Give back exactly the lines of the data below, starting with the line that has "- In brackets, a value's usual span" and going on through the line that has "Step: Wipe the".

────────────────

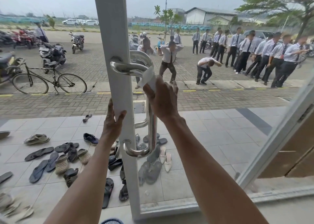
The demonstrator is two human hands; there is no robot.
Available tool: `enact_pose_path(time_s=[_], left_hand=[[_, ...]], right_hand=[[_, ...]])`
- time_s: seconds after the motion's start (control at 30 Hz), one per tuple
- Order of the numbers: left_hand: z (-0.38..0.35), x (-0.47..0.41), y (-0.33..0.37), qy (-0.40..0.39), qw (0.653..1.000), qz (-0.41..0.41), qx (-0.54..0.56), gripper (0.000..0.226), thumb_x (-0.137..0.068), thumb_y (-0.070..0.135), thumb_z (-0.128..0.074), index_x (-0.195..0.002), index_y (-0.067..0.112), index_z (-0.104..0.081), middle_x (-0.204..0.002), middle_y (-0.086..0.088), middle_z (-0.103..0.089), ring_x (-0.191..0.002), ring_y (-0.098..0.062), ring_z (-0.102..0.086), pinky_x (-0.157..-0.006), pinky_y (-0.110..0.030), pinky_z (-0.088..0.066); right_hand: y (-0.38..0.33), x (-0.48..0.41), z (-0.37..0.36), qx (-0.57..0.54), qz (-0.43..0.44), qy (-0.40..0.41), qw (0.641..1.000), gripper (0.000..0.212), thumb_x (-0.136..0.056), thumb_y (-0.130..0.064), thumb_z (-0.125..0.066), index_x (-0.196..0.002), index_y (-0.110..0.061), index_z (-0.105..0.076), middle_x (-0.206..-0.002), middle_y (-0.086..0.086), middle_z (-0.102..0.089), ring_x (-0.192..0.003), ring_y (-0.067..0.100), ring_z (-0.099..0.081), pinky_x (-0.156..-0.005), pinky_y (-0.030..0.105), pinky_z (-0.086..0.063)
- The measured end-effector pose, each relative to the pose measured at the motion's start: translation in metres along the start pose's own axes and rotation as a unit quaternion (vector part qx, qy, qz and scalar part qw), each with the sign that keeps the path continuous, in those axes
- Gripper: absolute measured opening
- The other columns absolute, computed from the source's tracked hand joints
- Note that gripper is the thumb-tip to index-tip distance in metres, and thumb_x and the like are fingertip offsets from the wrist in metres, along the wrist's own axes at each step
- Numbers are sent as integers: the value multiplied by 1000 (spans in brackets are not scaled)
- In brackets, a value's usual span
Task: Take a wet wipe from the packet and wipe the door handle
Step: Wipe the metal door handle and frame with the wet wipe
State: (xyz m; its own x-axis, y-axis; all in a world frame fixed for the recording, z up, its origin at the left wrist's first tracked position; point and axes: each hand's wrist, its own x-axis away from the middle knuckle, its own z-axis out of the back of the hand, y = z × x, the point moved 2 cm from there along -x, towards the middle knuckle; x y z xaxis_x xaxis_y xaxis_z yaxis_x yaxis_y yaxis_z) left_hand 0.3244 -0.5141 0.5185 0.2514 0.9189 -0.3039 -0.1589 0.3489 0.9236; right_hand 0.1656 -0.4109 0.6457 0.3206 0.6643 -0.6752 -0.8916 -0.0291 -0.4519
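Fingers (170, 87) of the right hand (164, 101) are curled together round a white wet wipe (149, 77), pressing it against the upper part of the steel door handle (151, 130), just below its top bend. The loose end of the wipe stands up along the curve of the bar. Left of it, the left hand (113, 123) grips the edge of the white door frame (119, 37), with the thumb lying across the near face and the other fingers wrapped round the far edge, so how they lie there cannot be told. Both bare forearms reach up from the bottom of the view. The handle is a long upright pull, fixed to the frame at top and bottom. Beyond the glass, sandals and shoes (68, 155) lie scattered over a pale tiled porch (212, 138). Farther out on the brick paving a bicycle (49, 81) stands at the left, with parked motorbikes (51, 53) behind it. To the right a row of people (271, 53) in white shirts and dark ties stands in line, and two more bend low in front of them. White cars (79, 22), a long pale building (203, 15) and a tree (288, 3) close the far side.
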Motion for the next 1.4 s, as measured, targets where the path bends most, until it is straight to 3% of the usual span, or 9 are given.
enact_pose_path(time_s=[0.27, 0.47, 0.7, 0.8, 0.97, 1.07, 1.2, 1.27, 1.4], left_hand=[[-2, -2, -5, 3, 1000, -3, 5, 72, -101, 35, -55, -154, 47, -9, -149, -4, -51, -130, -28, -54, -106, -58, -45], [-2, -3, -5, 5, 1000, -8, 6, 73, -101, 34, -55, -155, 47, -7, -154, -1, -45, -134, -26, -51, -109, -57, -43], [-1, -1, -3, 3, 1000, -12, 2, 73, -101, 36, -54, -153, 53, -6, -152, 0, -47, -130, -26, -53, -106, -58, -45], [-1, -1, -3, 3, 1000, -7, 0, 74, -99, 39, -55, -152, 55, -6, -151, 0, -49, -130, -26, -54, -107, -58, -45], [0, -1, -2, 6, 1000, 0, 2, 79, -89, 53, -57, -151, 57, -8, -149, -1, -51, -128, -29, -55, -104, -59, -46], [0, -2, -4, 9, 1000, 4, 2, 80, -86, 55, -57, -150, 58, -8, -149, -2, -51, -128, -30, -56, -103, -59, -47], [-1, -2, -4, 3, 1000, 3, 7, 79, -89, 51, -57, -151, 56, -8, -152, 0, -47, -130, -28, -54, -106, -58, -46], [-1, -3, -4, -1, 1000, 2, 3, 78, -94, 45, -57, -152, 55, -6, -153, 1, -45, -132, -26, -52, -108, -57, -44], [-1, -3, -5, -1, 1000, 6, -4, 75, -100, 39, -55, -153, 52, -5, -153, 0, -45, -132, -26, -52, -109, -57, -43]], right_hand=[[15, 46, -38, -32, -84, 31, 995, 57, -97, -49, -49, -128, -2, -54, -99, 12, -74, -102, 29, -68, -119, 52, -20], [48, 108, -80, -50, -137, -51, 988, 61, -96, -59, -33, -119, -8, -57, -101, 7, -72, -100, 24, -67, -117, 49, -23], [66, 147, -91, 25, -184, -127, 974, 82, -82, -82, -20, -113, -17, -60, -98, 4, -57, -94, 24, -56, -81, 38, -44], [56, 134, -77, -55, -206, -60, 975, 72, -80, -68, -58, -122, -10, -60, -105, 7, -62, -95, 25, -61, -80, 38, -52], [21, 91, -48, -123, -146, 94, 977, 78, -82, -38, -75, -143, -9, -38, -105, 12, -72, -94, 24, -69, -81, 38, -58], [8, 67, -39, -114, -87, 148, 979, 76, -87, -27, -73, -144, -7, -26, -110, 12, -72, -98, 24, -70, -87, 41, -57], [11, 69, -49, -77, -39, 171, 981, 49, -90, -15, -65, -129, -5, -38, -119, -4, -64, -109, 14, -63, -105, 45, -44], [22, 86, -66, -56, -56, 113, 990, 33, -97, -25, -48, -125, -9, -46, -124, -5, -64, -115, 15, -60, -108, 48, -38], [44, 125, -84, -18, -114, 51, 992, 52, -98, -48, -37, -119, -8, -62, -118, 6, -63, -109, 26, -60, -94, 43, -45]])
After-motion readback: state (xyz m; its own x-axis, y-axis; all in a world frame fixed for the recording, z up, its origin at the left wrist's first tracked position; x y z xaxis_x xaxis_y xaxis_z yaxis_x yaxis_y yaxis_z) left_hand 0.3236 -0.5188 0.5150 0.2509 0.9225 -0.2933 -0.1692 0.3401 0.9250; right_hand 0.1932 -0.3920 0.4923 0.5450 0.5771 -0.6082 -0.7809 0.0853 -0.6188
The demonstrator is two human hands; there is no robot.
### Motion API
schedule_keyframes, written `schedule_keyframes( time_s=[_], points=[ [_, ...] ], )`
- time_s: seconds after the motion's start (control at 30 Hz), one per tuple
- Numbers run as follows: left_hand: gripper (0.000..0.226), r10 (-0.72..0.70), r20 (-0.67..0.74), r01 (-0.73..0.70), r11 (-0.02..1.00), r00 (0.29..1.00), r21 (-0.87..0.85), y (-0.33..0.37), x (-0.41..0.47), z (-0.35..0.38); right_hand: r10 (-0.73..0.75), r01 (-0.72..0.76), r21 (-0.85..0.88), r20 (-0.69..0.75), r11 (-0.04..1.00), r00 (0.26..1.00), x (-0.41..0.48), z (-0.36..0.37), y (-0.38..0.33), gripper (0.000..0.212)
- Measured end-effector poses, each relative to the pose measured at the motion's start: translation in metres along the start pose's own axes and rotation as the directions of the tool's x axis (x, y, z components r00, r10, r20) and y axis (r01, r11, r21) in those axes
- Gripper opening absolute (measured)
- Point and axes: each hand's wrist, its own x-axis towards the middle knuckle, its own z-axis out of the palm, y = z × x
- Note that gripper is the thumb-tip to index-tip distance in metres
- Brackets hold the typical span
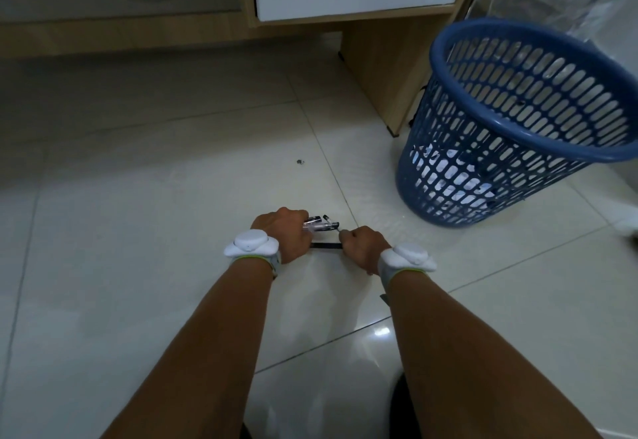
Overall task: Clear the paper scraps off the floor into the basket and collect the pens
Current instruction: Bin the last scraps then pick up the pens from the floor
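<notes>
A: Left hand?
B: Clenched round a bundle of pens, ends poking out to the right, low over the middle of the floor.
A: Right hand?
B: Curled as well, just beside the left, gripping one end of a thin dark strip. Other end tucked under the left hand. Cannot tell whether pen or band.
A: Scraps?
B: Inside the basket, showing white through the slots near its bottom.
A: And the basket?
B: At the floor's right edge, beyond the right hand, just beside the desk leg.
A: More on the floor?
B: A small dark speck, beyond the hands, well apart from them, towards the desk. Also white trackers strapped on both wrists.
</notes>
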Motion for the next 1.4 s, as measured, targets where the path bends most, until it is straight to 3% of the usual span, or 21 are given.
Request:
schedule_keyframes(
  time_s=[0.27, 0.57, 0.67, 0.9, 1.0, 1.13, 1.4],
  points=[
    [0.037, 0.02, 0.016, -0.019, 0.995, 1.0, -0.098, -0.002, -0.001, -0.004, 0.139, -0.215, 0.334, 0.237, 0.918, 0.962, -0.004, -0.005, -0.005, 0.036],
    [0.031, 0.08, 0.114, -0.067, 0.991, 0.99, -0.117, -0.012, 0.003, -0.003, 0.155, -0.305, 0.425, 0.353, 0.852, 0.923, -0.006, -0.003, -0.006, 0.036],
    [0.03, 0.089, 0.106, -0.074, 0.987, 0.99, -0.14, -0.015, 0.004, -0.003, 0.145, -0.267, 0.523, 0.262, 0.81, 0.954, 0.0, -0.003, -0.006, 0.043],
    [0.026, 0.094, 0.079, -0.075, 0.973, 0.992, -0.22, -0.009, 0.011, -0.006, 0.263, -0.216, 0.675, 0.033, 0.706, 0.964, 0.016, -0.004, -0.004, 0.03],
    [0.03, 0.098, 0.071, -0.082, 0.976, 0.993, -0.203, -0.007, 0.012, -0.004, 0.271, -0.213, 0.723, 0.037, 0.657, 0.962, 0.02, -0.008, -0.004, 0.021],
    [0.03, 0.082, 0.032, -0.074, 0.976, 0.996, -0.202, -0.012, 0.01, -0.001, 0.299, -0.15, 0.864, 0.0, 0.48, 0.954, 0.021, -0.008, -0.003, 0.048],
    [0.03, -0.014, -0.022, 0.007, 0.964, 1.0, -0.265, -0.019, 0.009, -0.002, 0.232, -0.145, 0.954, 0.083, 0.264, 0.969, 0.009, -0.017, -0.015, 0.029]
  ],
)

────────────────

## RESPONSE BOX
- In brackets, a value's usual span
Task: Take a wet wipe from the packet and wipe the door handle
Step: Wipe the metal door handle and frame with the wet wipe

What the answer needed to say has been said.